• YOUR INSTRUCTIONS:
From the data below, please reproduce exactly everything from the line that contains "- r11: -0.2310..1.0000" down to the line that contains "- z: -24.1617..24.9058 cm", with both ends included.

• SUPPLIED ENTRIES:
=== Begin Enclosure ===
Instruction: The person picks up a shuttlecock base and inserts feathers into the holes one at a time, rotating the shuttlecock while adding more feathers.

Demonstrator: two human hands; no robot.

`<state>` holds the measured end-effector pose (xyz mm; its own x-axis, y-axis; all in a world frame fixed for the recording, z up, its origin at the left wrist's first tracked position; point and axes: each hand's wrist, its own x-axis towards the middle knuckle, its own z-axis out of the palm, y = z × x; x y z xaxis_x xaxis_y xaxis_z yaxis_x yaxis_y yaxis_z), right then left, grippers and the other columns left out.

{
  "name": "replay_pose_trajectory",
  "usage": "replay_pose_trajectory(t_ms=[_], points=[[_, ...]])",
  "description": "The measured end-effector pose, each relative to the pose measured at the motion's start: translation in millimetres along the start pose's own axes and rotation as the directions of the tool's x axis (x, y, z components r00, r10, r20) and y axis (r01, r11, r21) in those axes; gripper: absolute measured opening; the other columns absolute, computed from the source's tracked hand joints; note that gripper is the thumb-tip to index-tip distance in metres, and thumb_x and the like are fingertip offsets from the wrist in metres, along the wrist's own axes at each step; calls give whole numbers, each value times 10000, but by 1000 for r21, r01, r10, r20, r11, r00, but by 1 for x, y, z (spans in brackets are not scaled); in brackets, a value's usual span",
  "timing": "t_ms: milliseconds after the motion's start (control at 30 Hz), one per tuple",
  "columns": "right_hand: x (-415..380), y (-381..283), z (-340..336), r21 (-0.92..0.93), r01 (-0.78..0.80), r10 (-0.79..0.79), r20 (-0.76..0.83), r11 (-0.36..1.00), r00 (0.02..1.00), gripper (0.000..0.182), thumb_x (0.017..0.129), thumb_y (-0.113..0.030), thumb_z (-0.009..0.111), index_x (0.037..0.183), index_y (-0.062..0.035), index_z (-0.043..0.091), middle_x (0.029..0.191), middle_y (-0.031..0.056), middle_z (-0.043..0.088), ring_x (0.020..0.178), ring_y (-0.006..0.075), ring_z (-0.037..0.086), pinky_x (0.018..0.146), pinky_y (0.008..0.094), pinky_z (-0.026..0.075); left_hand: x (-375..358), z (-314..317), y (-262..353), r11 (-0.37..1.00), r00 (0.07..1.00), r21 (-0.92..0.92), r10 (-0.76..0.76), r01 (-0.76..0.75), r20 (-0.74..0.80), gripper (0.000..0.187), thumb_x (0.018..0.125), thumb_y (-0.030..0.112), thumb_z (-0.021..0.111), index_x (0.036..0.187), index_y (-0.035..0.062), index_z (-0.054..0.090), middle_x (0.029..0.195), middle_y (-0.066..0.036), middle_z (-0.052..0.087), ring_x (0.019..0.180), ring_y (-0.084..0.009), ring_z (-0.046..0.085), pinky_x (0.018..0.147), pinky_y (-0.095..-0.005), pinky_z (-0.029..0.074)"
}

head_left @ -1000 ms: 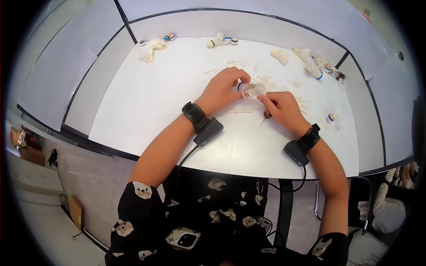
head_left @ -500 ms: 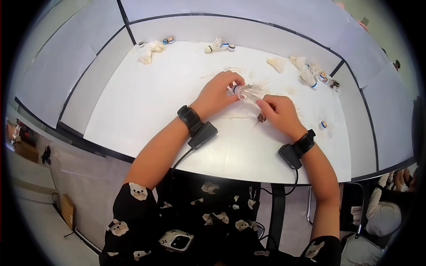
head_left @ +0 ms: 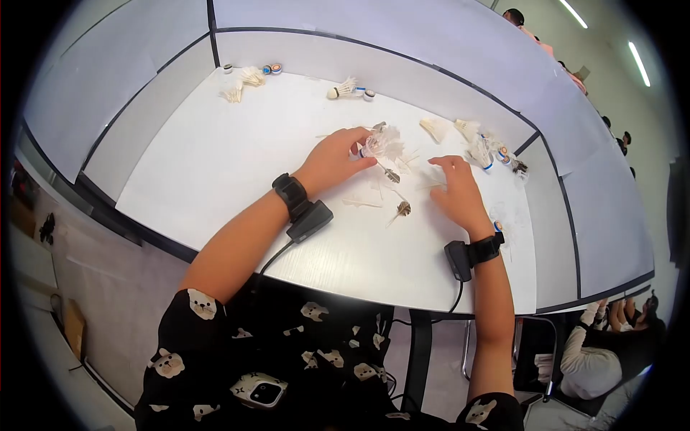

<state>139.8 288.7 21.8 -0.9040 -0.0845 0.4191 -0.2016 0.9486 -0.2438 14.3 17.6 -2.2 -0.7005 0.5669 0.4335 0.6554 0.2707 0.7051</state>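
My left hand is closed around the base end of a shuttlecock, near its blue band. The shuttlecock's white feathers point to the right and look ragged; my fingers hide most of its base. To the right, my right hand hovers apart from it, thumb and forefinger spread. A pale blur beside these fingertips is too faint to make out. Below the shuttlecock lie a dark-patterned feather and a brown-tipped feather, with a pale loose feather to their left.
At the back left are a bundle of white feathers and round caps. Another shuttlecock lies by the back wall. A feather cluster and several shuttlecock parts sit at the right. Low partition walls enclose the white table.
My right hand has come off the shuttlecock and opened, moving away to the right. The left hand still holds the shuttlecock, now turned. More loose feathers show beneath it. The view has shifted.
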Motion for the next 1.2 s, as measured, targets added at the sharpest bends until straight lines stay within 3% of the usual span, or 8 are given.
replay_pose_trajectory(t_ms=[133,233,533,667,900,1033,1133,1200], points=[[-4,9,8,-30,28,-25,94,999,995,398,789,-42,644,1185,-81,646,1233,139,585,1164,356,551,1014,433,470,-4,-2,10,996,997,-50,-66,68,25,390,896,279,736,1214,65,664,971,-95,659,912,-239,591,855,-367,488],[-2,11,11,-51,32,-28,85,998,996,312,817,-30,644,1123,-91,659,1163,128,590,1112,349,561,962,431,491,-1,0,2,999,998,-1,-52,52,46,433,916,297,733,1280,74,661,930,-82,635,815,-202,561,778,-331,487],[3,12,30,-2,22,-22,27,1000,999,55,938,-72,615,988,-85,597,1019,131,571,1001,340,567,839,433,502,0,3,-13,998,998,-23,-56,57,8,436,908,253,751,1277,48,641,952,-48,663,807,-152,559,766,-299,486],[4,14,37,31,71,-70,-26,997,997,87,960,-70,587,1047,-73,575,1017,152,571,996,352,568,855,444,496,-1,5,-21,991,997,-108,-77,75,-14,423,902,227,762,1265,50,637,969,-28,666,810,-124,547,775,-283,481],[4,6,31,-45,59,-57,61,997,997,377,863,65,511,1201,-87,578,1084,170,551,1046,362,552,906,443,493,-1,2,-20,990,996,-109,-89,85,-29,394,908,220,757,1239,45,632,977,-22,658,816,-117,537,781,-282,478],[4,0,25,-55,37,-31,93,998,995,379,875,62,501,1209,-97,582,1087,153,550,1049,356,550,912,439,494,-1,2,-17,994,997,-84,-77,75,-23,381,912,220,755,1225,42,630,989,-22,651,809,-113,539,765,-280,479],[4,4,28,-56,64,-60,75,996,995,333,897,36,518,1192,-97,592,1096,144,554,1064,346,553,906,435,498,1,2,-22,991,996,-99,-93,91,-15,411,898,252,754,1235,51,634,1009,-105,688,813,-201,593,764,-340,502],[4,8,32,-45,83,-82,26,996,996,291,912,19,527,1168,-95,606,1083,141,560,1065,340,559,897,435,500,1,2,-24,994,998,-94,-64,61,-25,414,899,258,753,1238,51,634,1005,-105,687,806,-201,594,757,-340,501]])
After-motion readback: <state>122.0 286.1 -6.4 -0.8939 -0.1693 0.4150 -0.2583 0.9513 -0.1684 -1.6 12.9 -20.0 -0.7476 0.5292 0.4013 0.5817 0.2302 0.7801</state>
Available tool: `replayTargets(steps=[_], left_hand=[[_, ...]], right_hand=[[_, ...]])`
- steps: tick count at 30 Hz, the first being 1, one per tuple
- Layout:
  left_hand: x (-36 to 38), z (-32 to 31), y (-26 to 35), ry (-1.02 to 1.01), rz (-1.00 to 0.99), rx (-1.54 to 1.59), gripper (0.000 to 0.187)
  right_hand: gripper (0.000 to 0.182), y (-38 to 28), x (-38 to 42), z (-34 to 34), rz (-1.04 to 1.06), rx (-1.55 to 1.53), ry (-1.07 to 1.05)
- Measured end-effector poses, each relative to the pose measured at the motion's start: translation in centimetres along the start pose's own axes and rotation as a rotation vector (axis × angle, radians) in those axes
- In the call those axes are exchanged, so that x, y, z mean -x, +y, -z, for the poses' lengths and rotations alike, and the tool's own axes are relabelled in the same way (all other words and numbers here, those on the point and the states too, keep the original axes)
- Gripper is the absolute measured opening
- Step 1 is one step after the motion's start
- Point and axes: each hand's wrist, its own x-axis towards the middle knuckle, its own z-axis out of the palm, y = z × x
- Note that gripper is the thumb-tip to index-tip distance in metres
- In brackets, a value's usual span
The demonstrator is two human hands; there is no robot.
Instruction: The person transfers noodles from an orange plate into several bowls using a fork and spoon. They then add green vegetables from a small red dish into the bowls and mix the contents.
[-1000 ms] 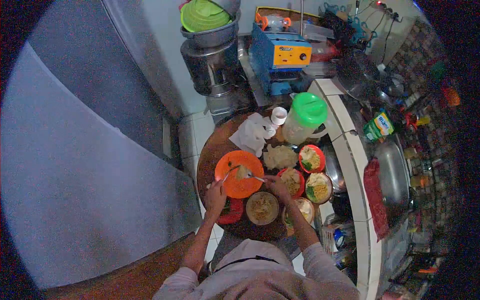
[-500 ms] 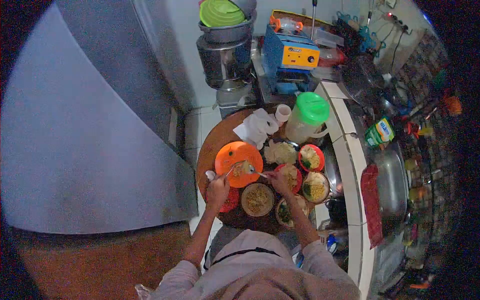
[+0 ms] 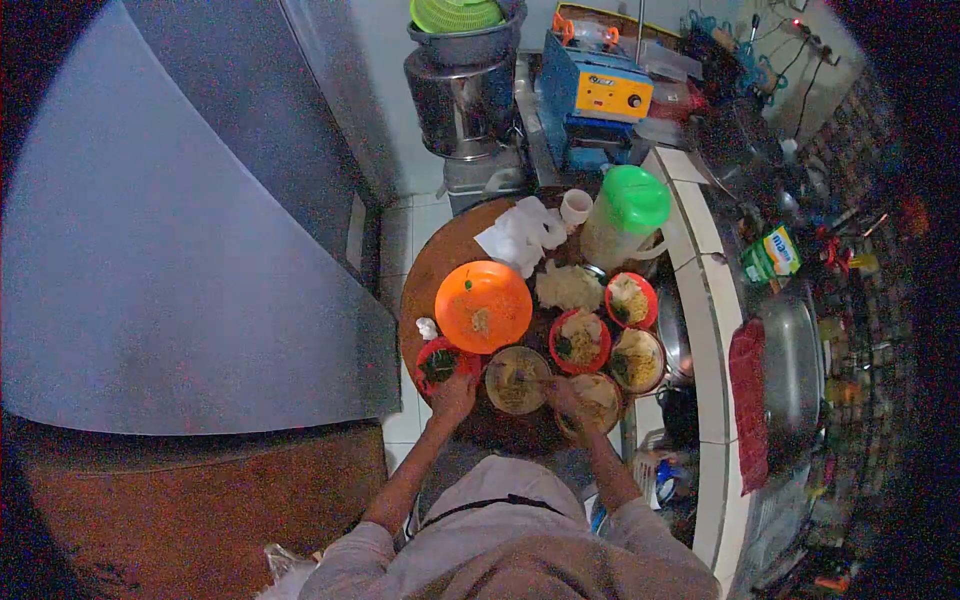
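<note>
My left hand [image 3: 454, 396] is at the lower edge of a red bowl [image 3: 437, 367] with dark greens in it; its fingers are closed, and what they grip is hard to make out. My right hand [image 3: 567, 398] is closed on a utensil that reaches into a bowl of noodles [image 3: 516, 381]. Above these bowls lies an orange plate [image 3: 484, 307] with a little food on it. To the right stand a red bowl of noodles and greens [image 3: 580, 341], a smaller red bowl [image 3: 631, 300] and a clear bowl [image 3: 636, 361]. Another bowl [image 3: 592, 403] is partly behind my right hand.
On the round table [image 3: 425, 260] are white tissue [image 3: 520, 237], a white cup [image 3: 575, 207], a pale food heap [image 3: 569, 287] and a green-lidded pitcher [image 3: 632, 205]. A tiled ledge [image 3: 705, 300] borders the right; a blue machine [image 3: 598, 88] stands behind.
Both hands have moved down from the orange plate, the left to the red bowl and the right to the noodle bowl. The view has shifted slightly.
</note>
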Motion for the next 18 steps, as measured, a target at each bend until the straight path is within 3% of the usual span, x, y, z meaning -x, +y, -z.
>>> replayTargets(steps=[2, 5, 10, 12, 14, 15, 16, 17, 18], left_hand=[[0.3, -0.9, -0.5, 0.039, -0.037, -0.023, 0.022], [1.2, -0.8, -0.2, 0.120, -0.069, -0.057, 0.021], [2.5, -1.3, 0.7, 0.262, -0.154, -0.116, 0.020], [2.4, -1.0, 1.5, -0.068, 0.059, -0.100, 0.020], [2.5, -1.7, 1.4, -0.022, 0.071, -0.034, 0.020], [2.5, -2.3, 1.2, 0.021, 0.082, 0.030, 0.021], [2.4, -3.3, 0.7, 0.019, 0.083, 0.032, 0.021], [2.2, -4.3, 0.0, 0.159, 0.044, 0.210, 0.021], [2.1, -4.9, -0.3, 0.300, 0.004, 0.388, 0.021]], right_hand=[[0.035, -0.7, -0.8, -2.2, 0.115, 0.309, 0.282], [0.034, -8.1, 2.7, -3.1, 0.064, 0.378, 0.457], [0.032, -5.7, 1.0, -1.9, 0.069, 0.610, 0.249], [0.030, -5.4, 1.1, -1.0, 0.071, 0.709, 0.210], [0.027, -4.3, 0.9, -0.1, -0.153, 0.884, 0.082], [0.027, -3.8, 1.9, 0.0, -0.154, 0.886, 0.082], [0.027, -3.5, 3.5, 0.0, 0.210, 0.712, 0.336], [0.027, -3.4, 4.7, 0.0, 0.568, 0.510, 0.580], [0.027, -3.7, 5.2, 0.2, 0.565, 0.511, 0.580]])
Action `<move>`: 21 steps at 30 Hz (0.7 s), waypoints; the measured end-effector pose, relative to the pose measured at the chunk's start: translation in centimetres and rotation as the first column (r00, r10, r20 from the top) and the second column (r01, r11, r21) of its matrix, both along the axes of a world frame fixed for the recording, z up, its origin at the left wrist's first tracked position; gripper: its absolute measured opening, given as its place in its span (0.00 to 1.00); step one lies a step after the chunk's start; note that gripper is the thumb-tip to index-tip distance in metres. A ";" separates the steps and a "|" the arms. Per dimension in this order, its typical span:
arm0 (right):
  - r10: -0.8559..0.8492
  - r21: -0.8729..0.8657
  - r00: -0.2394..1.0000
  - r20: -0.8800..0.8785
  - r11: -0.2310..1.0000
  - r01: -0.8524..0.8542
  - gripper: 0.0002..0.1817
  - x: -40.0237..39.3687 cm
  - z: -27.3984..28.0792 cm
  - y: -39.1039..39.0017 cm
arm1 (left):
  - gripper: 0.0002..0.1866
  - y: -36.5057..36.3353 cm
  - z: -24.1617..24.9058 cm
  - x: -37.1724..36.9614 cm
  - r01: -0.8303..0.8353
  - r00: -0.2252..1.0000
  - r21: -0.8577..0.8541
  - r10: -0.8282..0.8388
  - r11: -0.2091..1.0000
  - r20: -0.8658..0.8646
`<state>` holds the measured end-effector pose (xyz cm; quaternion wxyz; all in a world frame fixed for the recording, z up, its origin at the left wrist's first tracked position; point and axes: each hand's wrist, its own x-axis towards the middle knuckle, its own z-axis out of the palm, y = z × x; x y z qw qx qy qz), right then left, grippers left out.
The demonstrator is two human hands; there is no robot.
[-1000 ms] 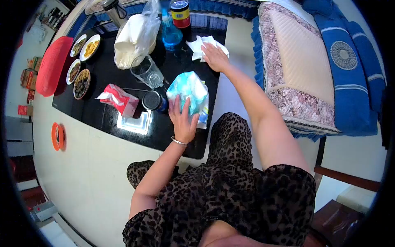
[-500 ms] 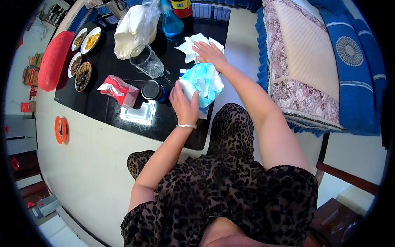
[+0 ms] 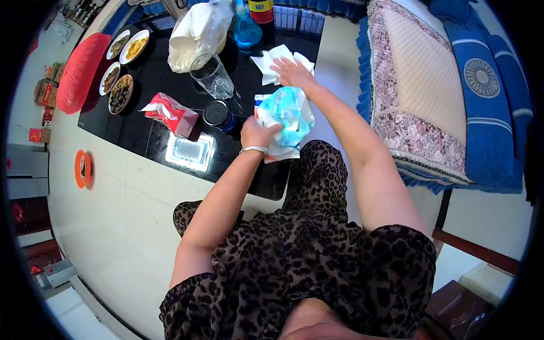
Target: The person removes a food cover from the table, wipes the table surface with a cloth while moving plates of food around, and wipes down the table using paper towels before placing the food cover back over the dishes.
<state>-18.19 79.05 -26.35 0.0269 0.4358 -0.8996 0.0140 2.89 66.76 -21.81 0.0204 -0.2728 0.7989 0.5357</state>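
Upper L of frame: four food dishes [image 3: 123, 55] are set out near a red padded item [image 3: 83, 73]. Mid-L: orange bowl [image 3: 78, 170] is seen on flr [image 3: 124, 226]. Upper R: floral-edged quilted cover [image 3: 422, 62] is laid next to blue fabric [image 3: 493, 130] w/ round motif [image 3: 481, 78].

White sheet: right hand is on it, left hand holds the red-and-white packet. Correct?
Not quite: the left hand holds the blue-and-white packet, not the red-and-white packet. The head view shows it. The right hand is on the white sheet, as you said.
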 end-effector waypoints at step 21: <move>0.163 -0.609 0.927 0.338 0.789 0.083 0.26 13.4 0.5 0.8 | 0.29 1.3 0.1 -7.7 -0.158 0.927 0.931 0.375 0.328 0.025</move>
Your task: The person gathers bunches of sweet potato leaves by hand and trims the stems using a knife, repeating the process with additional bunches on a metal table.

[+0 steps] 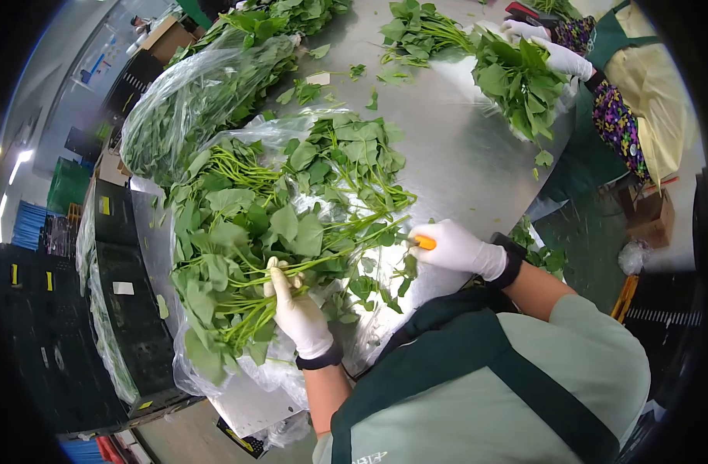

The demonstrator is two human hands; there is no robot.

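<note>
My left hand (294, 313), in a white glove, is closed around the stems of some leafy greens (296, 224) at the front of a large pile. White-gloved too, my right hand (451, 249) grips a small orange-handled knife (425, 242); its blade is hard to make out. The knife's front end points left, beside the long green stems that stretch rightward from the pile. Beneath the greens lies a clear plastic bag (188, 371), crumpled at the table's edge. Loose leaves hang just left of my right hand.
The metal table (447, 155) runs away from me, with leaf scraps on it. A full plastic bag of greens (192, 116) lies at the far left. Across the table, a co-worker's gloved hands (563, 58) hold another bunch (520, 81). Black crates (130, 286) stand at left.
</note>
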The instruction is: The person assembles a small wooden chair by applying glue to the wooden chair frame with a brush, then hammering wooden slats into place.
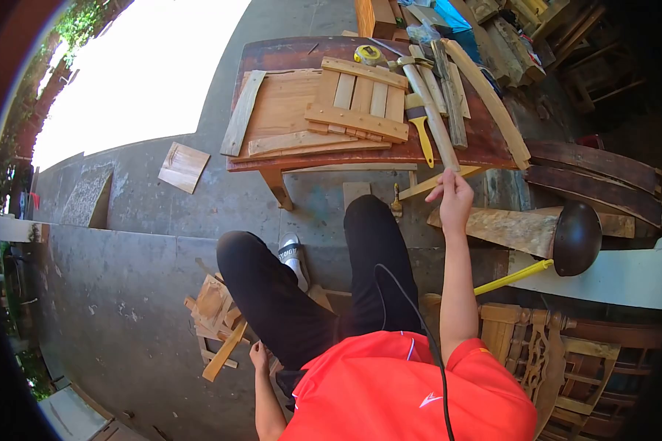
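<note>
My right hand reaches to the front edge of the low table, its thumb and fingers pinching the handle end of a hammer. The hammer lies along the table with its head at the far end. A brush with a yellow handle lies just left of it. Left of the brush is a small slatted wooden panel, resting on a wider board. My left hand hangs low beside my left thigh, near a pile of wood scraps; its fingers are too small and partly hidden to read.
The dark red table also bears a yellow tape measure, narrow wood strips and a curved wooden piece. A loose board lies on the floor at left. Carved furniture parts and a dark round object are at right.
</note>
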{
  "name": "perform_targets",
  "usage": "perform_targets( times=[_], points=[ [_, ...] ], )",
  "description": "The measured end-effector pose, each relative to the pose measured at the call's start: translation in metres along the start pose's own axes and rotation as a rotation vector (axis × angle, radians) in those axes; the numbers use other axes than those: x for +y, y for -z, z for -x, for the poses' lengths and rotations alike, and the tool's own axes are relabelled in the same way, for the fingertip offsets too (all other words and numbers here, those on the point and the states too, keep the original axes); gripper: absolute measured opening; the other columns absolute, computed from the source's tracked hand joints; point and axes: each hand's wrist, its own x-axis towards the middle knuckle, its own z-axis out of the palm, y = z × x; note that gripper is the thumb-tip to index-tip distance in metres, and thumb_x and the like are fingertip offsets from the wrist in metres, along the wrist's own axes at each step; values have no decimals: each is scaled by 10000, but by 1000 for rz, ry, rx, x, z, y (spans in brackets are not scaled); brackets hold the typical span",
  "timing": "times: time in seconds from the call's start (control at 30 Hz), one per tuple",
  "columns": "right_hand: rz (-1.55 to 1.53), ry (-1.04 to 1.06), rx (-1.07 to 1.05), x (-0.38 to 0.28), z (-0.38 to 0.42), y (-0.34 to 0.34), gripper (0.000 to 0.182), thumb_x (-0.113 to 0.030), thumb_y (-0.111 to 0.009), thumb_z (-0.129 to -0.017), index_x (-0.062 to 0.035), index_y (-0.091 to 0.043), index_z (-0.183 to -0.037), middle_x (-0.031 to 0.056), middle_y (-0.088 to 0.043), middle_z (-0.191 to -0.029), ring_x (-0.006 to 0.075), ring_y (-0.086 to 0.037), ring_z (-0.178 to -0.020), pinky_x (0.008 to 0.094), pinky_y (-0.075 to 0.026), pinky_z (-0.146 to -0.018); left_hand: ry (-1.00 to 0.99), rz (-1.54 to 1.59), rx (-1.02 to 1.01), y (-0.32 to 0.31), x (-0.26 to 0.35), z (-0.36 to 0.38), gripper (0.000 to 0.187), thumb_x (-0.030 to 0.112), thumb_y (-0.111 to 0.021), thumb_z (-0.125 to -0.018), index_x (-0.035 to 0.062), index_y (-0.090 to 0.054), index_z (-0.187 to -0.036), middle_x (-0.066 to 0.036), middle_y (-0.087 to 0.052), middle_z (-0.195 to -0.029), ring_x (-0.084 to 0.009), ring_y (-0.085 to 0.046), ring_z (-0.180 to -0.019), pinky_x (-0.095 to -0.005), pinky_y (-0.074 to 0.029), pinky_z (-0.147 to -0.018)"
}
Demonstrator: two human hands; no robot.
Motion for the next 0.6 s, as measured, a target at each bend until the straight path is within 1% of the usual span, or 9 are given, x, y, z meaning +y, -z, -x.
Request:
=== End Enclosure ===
• EXERCISE ANSWER:
  - r11: -0.2310..1.0000
  - r01: -0.8524..0.8542
  - gripper: 0.0002..0.1817
  - x: -40.0237..39.3687 cm
  - z: -27.3984..28.0792 cm
  - y: -39.1039..39.0017 cm
arm1 (left):
  - gripper: 0.0002..0.1866
  - y: -36.5057..36.3353 cm
  - z: -24.1617..24.9058 cm

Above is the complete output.